## ASSIGNED TASK
Emit a verbatim copy of the lines below from the line with "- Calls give" through the line with "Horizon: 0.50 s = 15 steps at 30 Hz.", excluding pictures and everything outside that range.

## AVAILABLE RECORDS
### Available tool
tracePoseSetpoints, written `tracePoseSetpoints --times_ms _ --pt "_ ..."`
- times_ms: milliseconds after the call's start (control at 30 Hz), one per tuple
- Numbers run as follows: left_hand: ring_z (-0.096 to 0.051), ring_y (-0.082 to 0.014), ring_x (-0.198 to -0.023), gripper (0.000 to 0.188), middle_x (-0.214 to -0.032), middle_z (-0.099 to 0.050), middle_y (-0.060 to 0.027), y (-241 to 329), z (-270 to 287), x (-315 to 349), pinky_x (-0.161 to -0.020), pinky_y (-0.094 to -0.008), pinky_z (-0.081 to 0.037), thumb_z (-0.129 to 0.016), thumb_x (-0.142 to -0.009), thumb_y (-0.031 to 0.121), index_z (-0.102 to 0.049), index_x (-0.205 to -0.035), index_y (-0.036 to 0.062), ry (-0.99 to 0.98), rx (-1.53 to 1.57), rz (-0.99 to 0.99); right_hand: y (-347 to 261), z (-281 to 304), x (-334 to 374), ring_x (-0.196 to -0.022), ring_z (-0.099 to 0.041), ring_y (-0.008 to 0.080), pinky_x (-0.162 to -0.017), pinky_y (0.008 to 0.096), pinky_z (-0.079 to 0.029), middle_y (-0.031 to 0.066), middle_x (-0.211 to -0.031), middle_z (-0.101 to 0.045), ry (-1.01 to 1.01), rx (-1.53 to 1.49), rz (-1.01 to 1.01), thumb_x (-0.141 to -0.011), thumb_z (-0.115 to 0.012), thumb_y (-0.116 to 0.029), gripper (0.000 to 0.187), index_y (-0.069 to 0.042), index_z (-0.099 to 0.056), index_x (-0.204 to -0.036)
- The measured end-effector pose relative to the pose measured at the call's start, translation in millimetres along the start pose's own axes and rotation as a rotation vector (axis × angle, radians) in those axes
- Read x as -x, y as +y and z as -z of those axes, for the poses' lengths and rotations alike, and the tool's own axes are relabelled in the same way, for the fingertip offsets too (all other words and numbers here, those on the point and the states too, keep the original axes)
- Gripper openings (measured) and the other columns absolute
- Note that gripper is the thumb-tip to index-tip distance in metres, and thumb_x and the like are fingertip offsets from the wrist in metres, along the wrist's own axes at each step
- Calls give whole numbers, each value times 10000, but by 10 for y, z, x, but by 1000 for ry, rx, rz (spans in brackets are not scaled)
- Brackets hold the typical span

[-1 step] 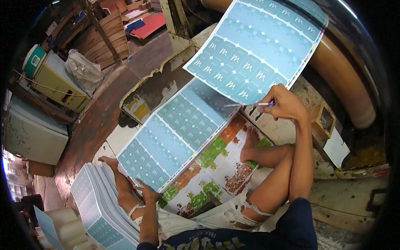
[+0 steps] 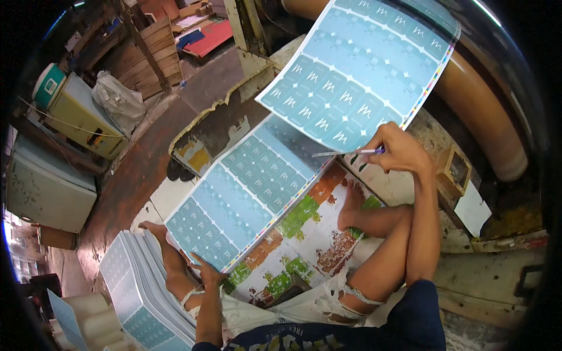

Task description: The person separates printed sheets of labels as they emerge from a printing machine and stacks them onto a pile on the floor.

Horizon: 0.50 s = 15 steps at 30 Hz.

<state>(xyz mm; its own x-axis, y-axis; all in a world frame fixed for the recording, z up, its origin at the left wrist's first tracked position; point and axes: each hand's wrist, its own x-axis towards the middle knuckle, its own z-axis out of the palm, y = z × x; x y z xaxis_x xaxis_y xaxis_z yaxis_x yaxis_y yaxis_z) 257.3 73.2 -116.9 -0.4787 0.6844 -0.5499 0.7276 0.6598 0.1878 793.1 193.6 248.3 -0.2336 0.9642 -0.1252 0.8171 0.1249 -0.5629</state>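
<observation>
A long printed sheet (image 2: 213,202) in pale blue and teal, repeating a white script letter, stretches from near my left leg up to the right. Its upper part (image 2: 351,64) curls down from a roller machine and overhangs the lower part. My left hand (image 2: 206,271) lies on the sheet's near lower corner, fingers apart. In my right hand (image 2: 401,149), closed at the sheet's right edge, is a slim knife (image 2: 351,154) with a purple and white handle. Its thin blade points left, just below the curled edge; whether it touches the paper I cannot tell.
A tall stack of printed sheets (image 2: 140,286) stands by my left leg. A paint-worn board (image 2: 304,240) lies under my legs. A big brown roller (image 2: 492,123), a small wooden box (image 2: 453,167) and white paper (image 2: 473,207) are at right; cabinets (image 2: 50,193) stand at left.
My right hand and the knife have shifted slightly down. The curled upper sheet has also come down a little. My left hand stays in place.
</observation>
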Motion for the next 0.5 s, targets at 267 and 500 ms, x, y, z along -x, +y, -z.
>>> tracePoseSetpoints --times_ms 267,500 --pt "-83 -419 -1433 1612 -1491 81 -389 724 225 543 -1146 -600 -28 -929 -402 540 133 -1461 -52 158 2 -164 -297 0 -127 -438 -611 173 -444 299 -485 125 -519 -613 -308 -23 122 -697 -675 -52 119 66 -686 -713" --pt "-549 -286 -1177 676 -1302 -523 -193 3256 855 1763 -986 -426 -479 -681 -896 265 -338 -1395 -36 -1273 1745 -357 -234 44 -148 -461 -633 151 -450 274 -494 111 -576 -649 -527 -108 143 -722 -654 -49 154 21 -727 -839"
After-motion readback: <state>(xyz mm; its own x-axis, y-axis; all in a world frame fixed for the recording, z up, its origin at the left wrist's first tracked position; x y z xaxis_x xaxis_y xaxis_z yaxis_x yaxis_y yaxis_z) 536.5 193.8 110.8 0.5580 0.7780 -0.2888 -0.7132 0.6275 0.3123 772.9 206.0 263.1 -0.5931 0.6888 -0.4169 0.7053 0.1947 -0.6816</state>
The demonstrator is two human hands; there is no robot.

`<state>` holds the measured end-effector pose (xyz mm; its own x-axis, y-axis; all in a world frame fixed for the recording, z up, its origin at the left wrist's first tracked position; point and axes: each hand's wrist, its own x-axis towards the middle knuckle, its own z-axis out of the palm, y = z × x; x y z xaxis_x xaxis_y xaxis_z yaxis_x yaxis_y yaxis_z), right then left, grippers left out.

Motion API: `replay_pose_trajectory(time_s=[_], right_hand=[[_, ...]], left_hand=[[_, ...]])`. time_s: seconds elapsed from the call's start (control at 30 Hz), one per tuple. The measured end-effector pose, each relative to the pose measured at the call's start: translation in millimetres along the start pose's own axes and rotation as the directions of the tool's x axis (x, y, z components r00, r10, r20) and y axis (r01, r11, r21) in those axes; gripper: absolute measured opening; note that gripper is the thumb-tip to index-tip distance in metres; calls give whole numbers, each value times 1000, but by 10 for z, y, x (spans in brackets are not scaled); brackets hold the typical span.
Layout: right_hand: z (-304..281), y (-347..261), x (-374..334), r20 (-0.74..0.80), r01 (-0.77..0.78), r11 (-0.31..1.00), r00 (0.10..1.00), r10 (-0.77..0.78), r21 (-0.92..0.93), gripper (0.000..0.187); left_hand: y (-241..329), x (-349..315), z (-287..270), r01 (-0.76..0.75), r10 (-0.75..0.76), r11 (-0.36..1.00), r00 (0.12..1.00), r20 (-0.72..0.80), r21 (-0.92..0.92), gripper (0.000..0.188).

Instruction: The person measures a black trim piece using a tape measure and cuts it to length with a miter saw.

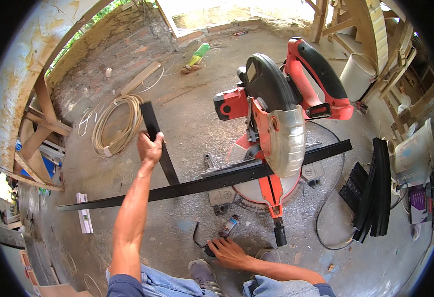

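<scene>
My left hand (150, 147) is closed round a short black metal profile (166, 166), which stands tilted with its lower end by a longer black profile. That long black profile (212, 182) lies across the base of a red and black miter saw (276, 114), under its clear blade guard. Low in front of the saw, my right hand (229, 253) has its fingers curled over a small black object (209, 250), mostly hidden. A thin curved black strip (195, 234) rises beside it. Close to those fingers lies a small blue and orange item (229, 225) that I cannot identify.
A white profile piece (84, 214) sits beneath the long profile's left end. Coiled cable (118, 126) and a wooden strip (141, 78) lie at far left. More black profiles (375, 190) are stacked on the right, near buckets (415, 153). The saw's cord (318, 222) loops over the floor.
</scene>
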<state>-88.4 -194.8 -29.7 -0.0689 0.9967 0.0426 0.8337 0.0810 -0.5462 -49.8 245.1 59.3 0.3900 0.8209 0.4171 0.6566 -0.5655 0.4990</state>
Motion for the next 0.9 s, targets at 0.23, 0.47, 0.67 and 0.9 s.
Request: replay_pose_trajectory(time_s=[0.23, 0.47, 0.67, 0.9], right_hand=[[217, 36, 164, -38, -48, 995, 998, 51, 86, 63], [-510, -71, 240, 34, -178, 737, 978, 205, 652, 62], [-1291, -185, 393, 60, -35, -102, 967, 247, 994, 53], [-1450, -123, 620, -177, 222, -84, 912, 370, 971, 73]], left_hand=[[696, 455, -1300, -377, 124, 616, 914, -387, -692, 47], [727, 363, -2226, -433, 42, 681, 828, -559, -590, 42], [1112, -284, -2758, -199, -240, 564, 889, -390, -802, 15], [1341, -1388, -2575, 471, -287, 464, 881, 376, -751, 24]])
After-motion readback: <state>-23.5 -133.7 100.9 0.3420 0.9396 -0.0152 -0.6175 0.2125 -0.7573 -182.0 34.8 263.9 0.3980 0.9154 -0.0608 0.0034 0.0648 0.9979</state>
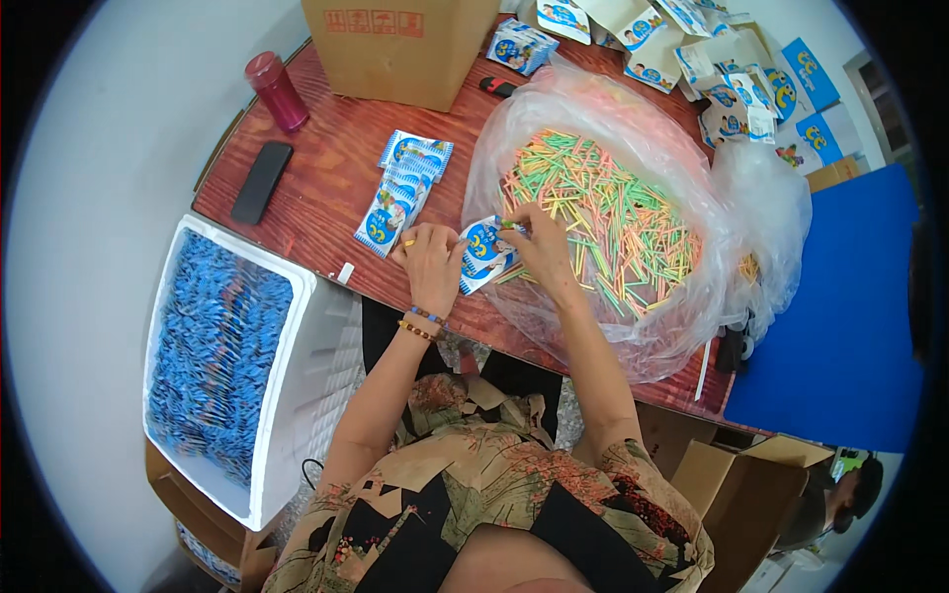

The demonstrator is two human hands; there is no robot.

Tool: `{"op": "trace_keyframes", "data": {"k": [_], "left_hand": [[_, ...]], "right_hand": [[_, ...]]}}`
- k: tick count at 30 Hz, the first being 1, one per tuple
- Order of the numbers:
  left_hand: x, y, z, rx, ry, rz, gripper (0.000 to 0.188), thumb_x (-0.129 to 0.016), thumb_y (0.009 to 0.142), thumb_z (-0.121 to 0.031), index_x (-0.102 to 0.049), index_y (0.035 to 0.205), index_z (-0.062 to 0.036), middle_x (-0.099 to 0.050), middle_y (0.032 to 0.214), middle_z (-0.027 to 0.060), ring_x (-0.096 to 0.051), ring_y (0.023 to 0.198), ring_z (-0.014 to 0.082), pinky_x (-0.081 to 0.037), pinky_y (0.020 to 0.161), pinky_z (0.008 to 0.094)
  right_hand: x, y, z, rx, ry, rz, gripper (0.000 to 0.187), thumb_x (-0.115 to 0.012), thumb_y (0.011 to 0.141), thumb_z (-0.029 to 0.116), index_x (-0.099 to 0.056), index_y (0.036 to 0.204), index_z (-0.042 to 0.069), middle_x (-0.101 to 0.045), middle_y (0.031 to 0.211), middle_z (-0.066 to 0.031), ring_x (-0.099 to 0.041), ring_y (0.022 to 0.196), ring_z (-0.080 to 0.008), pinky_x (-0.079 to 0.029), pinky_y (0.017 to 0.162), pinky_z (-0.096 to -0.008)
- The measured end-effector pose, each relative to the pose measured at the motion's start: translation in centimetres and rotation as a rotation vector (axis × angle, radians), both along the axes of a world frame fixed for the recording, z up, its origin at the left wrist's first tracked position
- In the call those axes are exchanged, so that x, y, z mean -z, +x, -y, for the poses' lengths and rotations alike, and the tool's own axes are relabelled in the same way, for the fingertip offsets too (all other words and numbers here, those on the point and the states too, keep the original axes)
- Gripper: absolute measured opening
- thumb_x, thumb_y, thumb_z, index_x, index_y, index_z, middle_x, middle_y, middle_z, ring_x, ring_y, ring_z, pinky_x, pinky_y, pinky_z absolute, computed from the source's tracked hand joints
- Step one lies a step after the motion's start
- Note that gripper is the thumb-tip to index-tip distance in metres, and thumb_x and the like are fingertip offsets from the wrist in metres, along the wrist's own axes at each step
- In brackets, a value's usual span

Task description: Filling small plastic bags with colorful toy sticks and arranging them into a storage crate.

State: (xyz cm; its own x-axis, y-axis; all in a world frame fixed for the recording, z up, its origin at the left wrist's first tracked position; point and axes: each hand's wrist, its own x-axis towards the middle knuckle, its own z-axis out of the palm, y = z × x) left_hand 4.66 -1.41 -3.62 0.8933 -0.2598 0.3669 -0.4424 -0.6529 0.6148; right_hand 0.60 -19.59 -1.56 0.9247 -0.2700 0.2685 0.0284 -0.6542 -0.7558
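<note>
Now | left hand (432,265) grip clamped on one blue packet (481,253) | right hand (539,245) grip pinching one stick (506,224)

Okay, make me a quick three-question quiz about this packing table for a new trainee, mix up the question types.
1. True or false: the left hand holds the blue-and-white packet.
2. Where do the coloured sticks lie? A) in the white foam box B) in the clear plastic bag C) in the cardboard box
3. Fill in: beside the dark red bottle on the wooden table lies a black ____.

Key: 1 true; 2 B; 3 phone. The right hand pinches sticks at the packet's mouth.
</note>
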Motion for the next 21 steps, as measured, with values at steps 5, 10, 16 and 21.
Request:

## TASK RESPONSE
- Calls give whole numbers, each value times 10000, but by 10 for y, z, x, but by 1000 for ry, rx, rz (spans in brackets are not scaled)
- Brackets hold the typical span

[-1 step] 
[+0 steps] 

Task description: The person separates printed sheets of labels as they emerge from a printing machine and stacks them onto a pile on the floor.

Horizon: 0.50 s = 15 steps at 30 Hz.

The output for this exercise is finished.